╭──

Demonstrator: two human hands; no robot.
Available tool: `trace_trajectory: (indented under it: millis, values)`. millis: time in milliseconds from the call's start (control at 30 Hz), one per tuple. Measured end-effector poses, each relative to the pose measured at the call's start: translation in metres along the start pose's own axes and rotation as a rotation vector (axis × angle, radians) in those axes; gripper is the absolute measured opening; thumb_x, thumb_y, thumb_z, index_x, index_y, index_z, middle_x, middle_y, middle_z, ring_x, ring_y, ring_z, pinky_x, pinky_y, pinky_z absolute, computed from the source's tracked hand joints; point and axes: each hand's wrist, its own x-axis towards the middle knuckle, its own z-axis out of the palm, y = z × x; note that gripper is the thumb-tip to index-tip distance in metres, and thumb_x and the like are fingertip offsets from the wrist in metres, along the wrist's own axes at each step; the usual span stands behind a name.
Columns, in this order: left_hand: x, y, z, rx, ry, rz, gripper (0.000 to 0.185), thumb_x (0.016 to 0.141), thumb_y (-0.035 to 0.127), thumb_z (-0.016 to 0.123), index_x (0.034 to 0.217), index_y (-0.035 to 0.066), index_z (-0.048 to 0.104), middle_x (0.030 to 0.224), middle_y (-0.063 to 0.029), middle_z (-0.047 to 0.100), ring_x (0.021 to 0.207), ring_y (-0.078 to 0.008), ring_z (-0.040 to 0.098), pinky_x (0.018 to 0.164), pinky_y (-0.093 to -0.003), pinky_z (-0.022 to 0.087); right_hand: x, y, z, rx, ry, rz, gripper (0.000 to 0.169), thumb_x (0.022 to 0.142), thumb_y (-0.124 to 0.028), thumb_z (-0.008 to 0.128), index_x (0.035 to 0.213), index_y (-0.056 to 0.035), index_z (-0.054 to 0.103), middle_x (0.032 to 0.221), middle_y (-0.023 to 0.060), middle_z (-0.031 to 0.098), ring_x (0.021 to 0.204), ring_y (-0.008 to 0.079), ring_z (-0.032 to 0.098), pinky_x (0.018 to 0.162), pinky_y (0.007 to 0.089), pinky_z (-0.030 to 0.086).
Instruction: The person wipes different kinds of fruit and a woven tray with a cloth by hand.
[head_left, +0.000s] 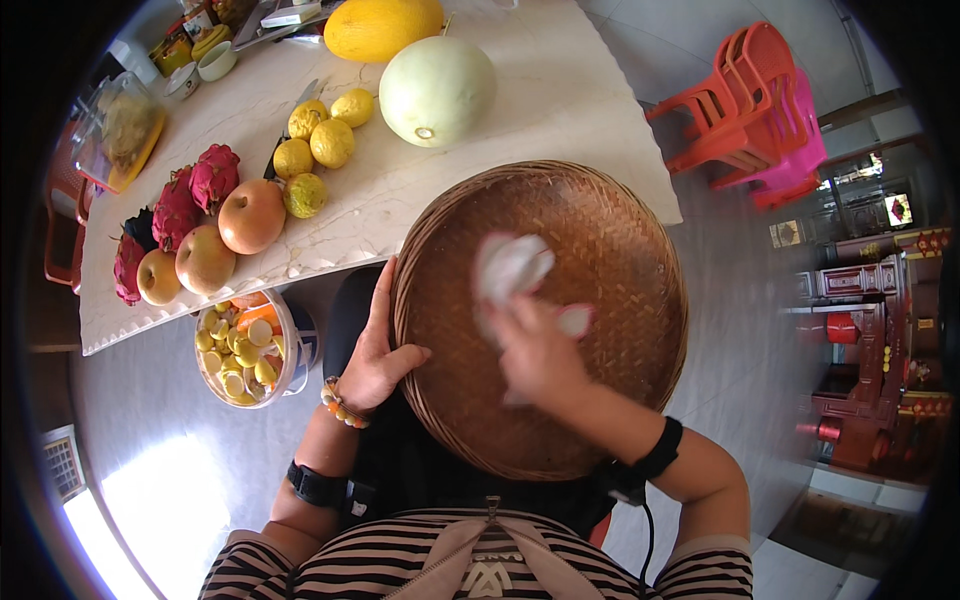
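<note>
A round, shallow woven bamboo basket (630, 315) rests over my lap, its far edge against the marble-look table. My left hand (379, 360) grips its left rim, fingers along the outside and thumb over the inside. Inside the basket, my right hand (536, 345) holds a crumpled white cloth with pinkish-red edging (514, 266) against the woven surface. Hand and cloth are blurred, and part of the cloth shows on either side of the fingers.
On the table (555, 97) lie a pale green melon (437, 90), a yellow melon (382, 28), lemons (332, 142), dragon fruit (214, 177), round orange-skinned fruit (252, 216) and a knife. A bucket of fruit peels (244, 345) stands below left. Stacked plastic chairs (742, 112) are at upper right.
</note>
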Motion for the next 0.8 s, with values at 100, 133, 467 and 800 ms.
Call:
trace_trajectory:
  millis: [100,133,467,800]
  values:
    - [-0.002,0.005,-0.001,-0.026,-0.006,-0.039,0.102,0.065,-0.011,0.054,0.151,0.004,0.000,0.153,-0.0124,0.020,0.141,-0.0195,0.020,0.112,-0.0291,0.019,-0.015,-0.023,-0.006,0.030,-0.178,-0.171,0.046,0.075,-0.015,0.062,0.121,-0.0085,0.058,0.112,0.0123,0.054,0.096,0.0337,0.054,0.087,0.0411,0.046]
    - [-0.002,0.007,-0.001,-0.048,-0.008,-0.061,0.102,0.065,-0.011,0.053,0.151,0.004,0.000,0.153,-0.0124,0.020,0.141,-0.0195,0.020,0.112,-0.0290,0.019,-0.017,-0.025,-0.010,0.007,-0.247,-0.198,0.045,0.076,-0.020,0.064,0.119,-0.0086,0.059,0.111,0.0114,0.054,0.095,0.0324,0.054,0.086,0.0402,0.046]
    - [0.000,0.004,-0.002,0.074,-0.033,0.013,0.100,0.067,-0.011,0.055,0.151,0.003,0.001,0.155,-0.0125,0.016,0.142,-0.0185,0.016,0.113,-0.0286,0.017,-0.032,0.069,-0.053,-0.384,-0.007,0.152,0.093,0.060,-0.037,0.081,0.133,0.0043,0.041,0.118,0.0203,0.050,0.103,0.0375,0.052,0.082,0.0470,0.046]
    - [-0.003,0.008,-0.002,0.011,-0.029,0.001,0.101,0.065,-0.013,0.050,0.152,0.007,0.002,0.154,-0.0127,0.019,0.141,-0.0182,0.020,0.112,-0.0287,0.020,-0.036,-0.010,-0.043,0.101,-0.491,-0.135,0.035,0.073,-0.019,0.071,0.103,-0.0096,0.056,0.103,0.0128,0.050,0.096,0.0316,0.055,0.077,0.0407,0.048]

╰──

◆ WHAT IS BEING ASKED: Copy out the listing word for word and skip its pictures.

◆ TASK RESULT:
Demonstrator: two human hands; no robot.
Available tool: `trace_trajectory: (indented under it: millis, values)`. millis: time in milliseconds from the call's start (control at 30 Hz), one per tuple. Measured end-effector poses, each relative to the pose measured at the call's start: translation in metres along the start pose's own axes and rotation as a rotation vector (axis × angle, radians) in those axes; gripper is the absolute measured opening; thumb_x, thumb_y, thumb_z, index_x, index_y, index_z, middle_x, middle_y, middle_z, ring_x, ring_y, ring_z, pinky_x, pinky_y, pinky_z absolute, computed from the source's tracked hand joints; point and axes: each hand's wrist, its own x-axis towards the middle knuckle, its own z-axis out of the palm, y = z × x; note that gripper is the thumb-tip to index-tip distance in metres, and thumb_x and the like are fingertip offsets from the wrist in metres, along the wrist's own axes at each step; the usual span stands behind a name.
Columns, in this order: left_hand: x, y, z, rx, ry, rz, gripper (0.000 to 0.185), thumb_x (0.016 to 0.141), thumb_y (-0.035 to 0.127), thumb_z (-0.016 to 0.123), index_x (0.034 to 0.217), index_y (-0.035 to 0.066), index_z (-0.048 to 0.104), middle_x (0.030 to 0.224), middle_y (-0.063 to 0.029), middle_z (-0.047 to 0.100), ring_x (0.021 to 0.207), ring_y (-0.078 to 0.008), ring_z (-0.040 to 0.098), pinky_x (0.018 to 0.164), pinky_y (-0.093 to -0.003), pinky_z (-0.022 to 0.087); right_hand: x, y, z, rx, ry, rz, gripper (0.000 to 0.169), thumb_x (0.022 to 0.142), thumb_y (-0.124 to 0.028), thumb_z (-0.008 to 0.128), index_x (0.035 to 0.213), index_y (-0.056 to 0.035), index_z (-0.054 to 0.103), middle_x (0.032 to 0.221), middle_y (-0.023 to 0.060), middle_z (-0.031 to 0.098), ring_x (0.021 to 0.204), ring_y (-0.008 to 0.079), ring_z (-0.032 to 0.098), pinky_x (0.018 to 0.162), pinky_y (0.007 to 0.089), pinky_z (-0.030 to 0.086).
Instruction: The person wipes different kinds of fruit and a woven tray with a cloth by hand.
[head_left, +0.000s] 
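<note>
A round, shallow woven bamboo basket (630, 315) rests over my lap, its far edge against the marble-look table. My left hand (379, 360) grips its left rim, fingers along the outside and thumb over the inside. Inside the basket, my right hand (536, 345) holds a crumpled white cloth with pinkish-red edging (514, 266) against the woven surface. Hand and cloth are blurred, and part of the cloth shows on either side of the fingers.
On the table (555, 97) lie a pale green melon (437, 90), a yellow melon (382, 28), lemons (332, 142), dragon fruit (214, 177), round orange-skinned fruit (252, 216) and a knife. A bucket of fruit peels (244, 345) stands below left. Stacked plastic chairs (742, 112) are at upper right.
</note>
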Motion for the next 0.8 s, with values at 100, 133, 467 and 800 ms.
Call:
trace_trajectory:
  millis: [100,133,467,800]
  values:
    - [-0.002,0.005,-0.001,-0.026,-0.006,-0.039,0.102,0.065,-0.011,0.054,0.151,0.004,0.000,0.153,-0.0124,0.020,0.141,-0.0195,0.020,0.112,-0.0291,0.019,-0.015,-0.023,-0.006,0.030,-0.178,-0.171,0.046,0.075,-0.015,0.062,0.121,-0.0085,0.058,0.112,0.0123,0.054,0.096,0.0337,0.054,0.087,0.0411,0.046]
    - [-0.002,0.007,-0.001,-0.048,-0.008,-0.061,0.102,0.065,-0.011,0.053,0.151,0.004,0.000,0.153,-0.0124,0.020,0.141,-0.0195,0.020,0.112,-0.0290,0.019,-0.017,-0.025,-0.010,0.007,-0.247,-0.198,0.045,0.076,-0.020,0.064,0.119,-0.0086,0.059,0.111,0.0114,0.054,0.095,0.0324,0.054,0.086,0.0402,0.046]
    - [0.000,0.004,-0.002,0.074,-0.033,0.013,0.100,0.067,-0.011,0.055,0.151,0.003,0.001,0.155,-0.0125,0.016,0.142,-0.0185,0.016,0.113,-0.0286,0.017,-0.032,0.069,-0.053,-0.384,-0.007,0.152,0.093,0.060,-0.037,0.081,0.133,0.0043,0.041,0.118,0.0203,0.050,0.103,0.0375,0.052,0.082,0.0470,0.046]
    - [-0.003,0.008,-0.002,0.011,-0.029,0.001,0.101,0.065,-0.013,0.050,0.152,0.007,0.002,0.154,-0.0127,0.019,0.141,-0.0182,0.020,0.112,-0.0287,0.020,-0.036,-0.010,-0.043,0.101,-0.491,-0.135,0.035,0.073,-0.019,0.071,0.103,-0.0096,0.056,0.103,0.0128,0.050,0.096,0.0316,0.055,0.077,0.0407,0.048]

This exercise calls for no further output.